BSE JSON ──→ importer_bse.py ──→ BasisSetData ──→ exporter_g94.py ──→ .g94
                                      │            exporter_orca.py ─→ .orca
                                      │            exporter_nwchem.py → .nwchem
                                      │
                                      └──→ qvf_basis.py ──→ .qvf.json
                                           qvf_basis.py ──→ .qvf (ZIP)

QVF-Basis format

Two modes, one model:

Mode

Extension

Structure

Text

.qvf.json

Single JSON file – the serialized BasisSetData

Packaged

.qvf

ZIP archive with manifest.json + basis/basis.qvf.json

The .qvf.json is the canonical single-file representation. The .qvf wraps it in a QVF container with manifest, checksums, and optional reference payloads.

Schema

JSON Schema lives at schemas/qvf_basis_v1.schema.json. It validates:

  • Required fields (schema_version, name, role, elements)

  • Element symbols (all 118)

  • Shell constraints (angular_momentum length 1-2, L ≤ 12)

  • Primitive constraints (exponent > 0)

  • ECP structure

  • Reference keys

Lossiness

Legacy text formats (G94, ORCA, NWChem) lose 7 metadata fields.
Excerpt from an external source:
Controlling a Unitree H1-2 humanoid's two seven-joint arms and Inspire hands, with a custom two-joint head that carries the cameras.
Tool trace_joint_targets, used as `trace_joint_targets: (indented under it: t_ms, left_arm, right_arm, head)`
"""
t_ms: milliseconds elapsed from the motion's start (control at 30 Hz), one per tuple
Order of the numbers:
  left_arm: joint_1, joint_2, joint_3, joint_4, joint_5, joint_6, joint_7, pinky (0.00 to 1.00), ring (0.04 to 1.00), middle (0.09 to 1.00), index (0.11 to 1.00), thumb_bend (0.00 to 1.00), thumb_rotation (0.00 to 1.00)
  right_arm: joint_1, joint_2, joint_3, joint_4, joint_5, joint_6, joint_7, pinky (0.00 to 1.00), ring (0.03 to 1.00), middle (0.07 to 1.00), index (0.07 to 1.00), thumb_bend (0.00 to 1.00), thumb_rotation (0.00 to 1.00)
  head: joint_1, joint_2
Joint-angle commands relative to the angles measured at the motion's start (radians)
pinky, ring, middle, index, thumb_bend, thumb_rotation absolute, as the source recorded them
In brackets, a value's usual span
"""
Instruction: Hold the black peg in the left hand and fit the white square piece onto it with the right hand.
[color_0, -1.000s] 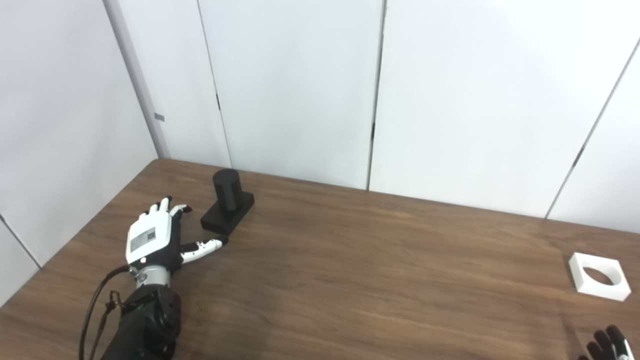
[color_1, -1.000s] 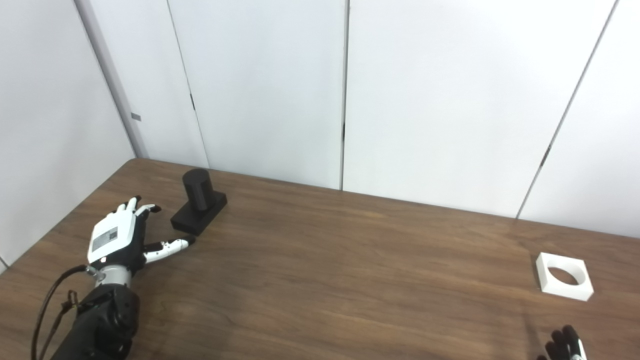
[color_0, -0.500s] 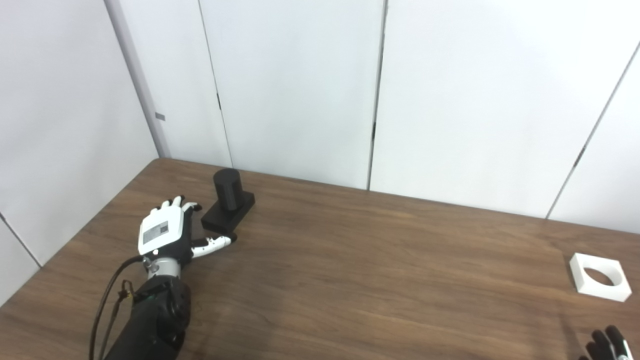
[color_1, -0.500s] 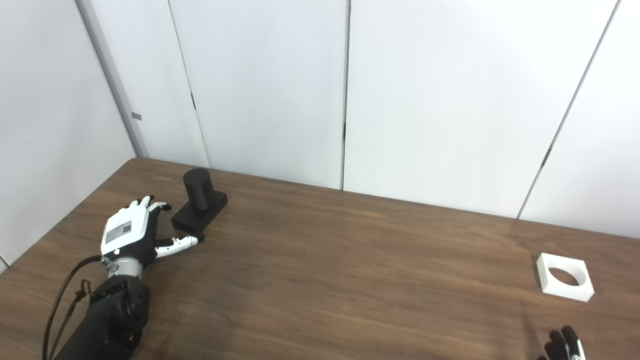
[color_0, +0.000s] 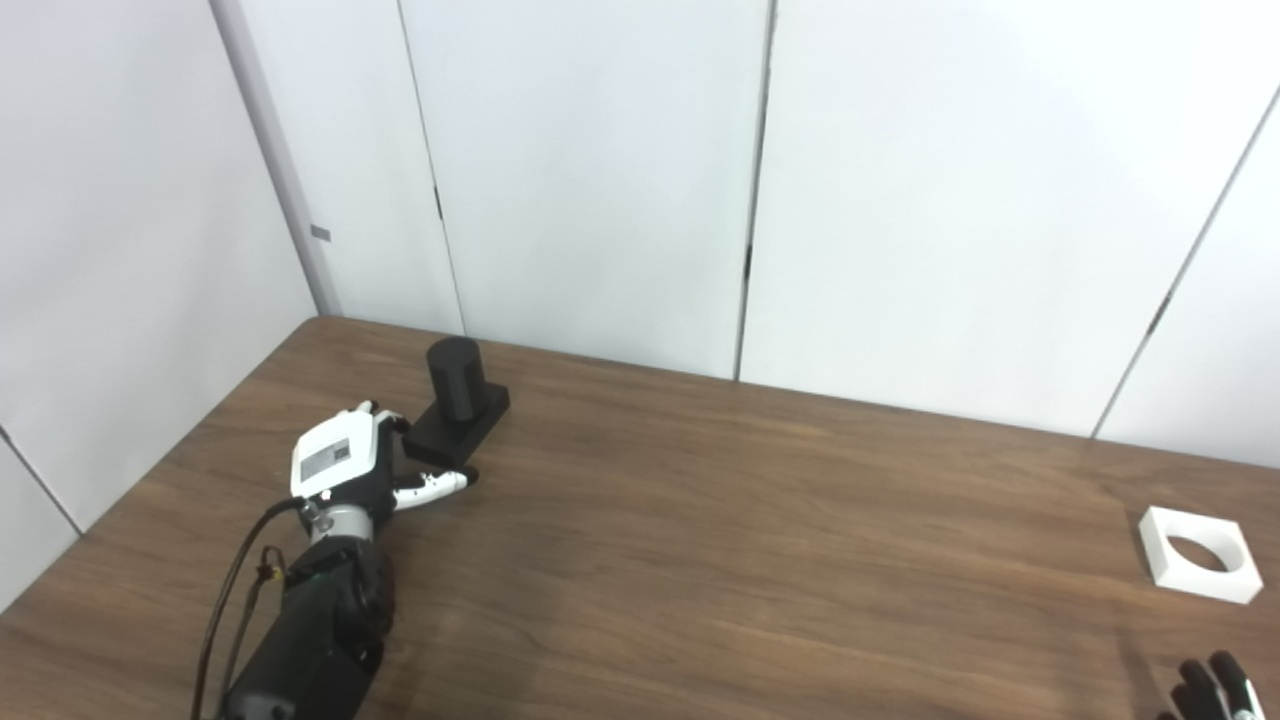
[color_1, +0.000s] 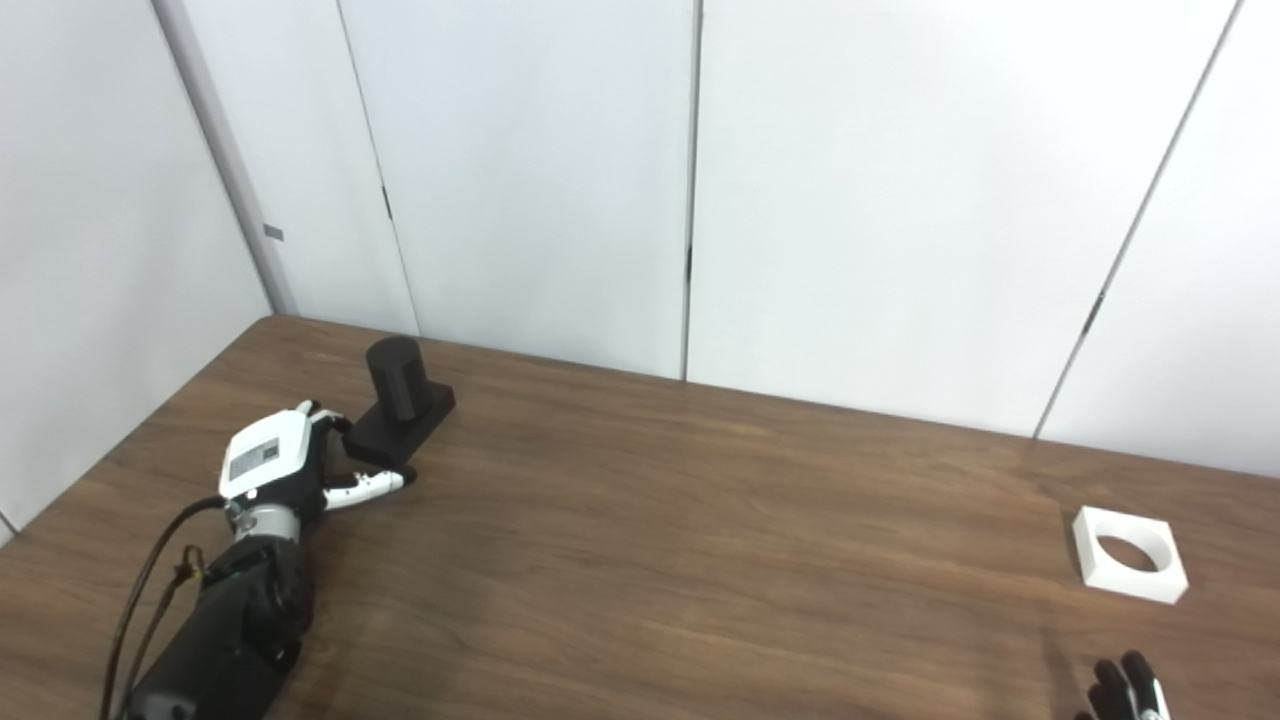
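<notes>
Over the last second the left hand (color_0: 340, 465) has slid forward across the worktop (color_0: 700, 540) toward the black peg (color_0: 455, 378), and it now sits right at the near-left edge of the peg's square base (touching or a hair short, the views don't settle it). Its fingers are spread and hold nothing, with the thumb (color_0: 435, 485) stretched along the front of the base. I judge this the last part of the reach: the hand is placed to close on the base, but no grasp is made yet.

The peg stands upright on its base at about 10 o'clock on the worktop, near the far left corner. The white square piece (color_0: 1198, 553) lies flat at about 3 o'clock, well apart from the peg, its round hole facing up. It has not moved.

The right hand (color_0: 1215, 690) shows only as dark fingertips at the bottom right edge, at about 5 o'clock, near the white piece but not on it; whether it is spread or curled I cannot tell.

No containers are in view (the white piece's hole is empty).
</notes>
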Motion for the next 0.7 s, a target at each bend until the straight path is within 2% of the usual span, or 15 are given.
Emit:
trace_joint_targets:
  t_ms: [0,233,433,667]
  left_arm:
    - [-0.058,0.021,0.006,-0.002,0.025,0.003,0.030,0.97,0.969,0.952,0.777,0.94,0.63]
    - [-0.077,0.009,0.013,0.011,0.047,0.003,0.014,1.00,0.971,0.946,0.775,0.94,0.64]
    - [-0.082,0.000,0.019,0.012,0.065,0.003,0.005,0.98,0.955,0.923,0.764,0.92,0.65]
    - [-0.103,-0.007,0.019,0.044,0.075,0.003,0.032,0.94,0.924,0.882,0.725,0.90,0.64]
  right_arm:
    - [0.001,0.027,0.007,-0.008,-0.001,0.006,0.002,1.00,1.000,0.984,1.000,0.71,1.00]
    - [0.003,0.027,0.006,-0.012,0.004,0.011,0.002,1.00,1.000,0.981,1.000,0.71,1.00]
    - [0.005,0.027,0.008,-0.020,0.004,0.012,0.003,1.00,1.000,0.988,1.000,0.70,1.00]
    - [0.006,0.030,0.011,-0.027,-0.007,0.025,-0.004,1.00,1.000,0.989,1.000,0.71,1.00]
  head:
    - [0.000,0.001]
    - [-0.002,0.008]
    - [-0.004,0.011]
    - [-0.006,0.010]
The LossReport API tracks exactly what was dropped. See docs/qvf_basis_conversion_matrix.md for the full fidelity matrix.

Design decisions

See docs/design_qvf_basis.md for the full architecture review, format comparison, and design rationale.

Key decisions:

  1. BSE JSON is the compatibility baseline, not G94.

  2. G94 is an export target only – never the canonical storage format.

  3. QVF-Basis v1 is basis-set-only – narrow scope ensures deep quality.

  4. Dual mode (.qvf.json + .qvf) serves both Git workflows and curated distributions.

  5. Structured metadata (role, references, provenance, versioning) is first-class, not an afterthought.

Running tests

cd /path/to/vibeqc
.venv/bin/python -m pytest python/vibeqc/basis_toolkit/tests/ -v

Adding a new format

  1. Importer: Create importer_<format>.py. Parse the external format into BasisSetData.from_dict().

  2. Exporter: Create exporter_<format>.py. Accept BasisSetData and produce text/bytes.

  3. Loss report: Implement loss_report_<format>(data) -> LossReport.

  4. Sample: Add a sample file in BSE JSON format to samples/.

  5. Test: Add round-trip and format-specific tests to tests/test_basis_toolkit.py.

  6. CLI: Register the format in cli.py’s cmd_convert.

Future directions

  • QVF-Matrix profile for wavefunction/binary data

  • BSE API fetcher for on-demand basis retrieval

  • Direct BasisSetData → libint BasisSet constructor to bypass G94

  • G94 importer for reverse conversion from legacy formats

License

MPL 2.0 – see the vibe-qc root LICENSE file.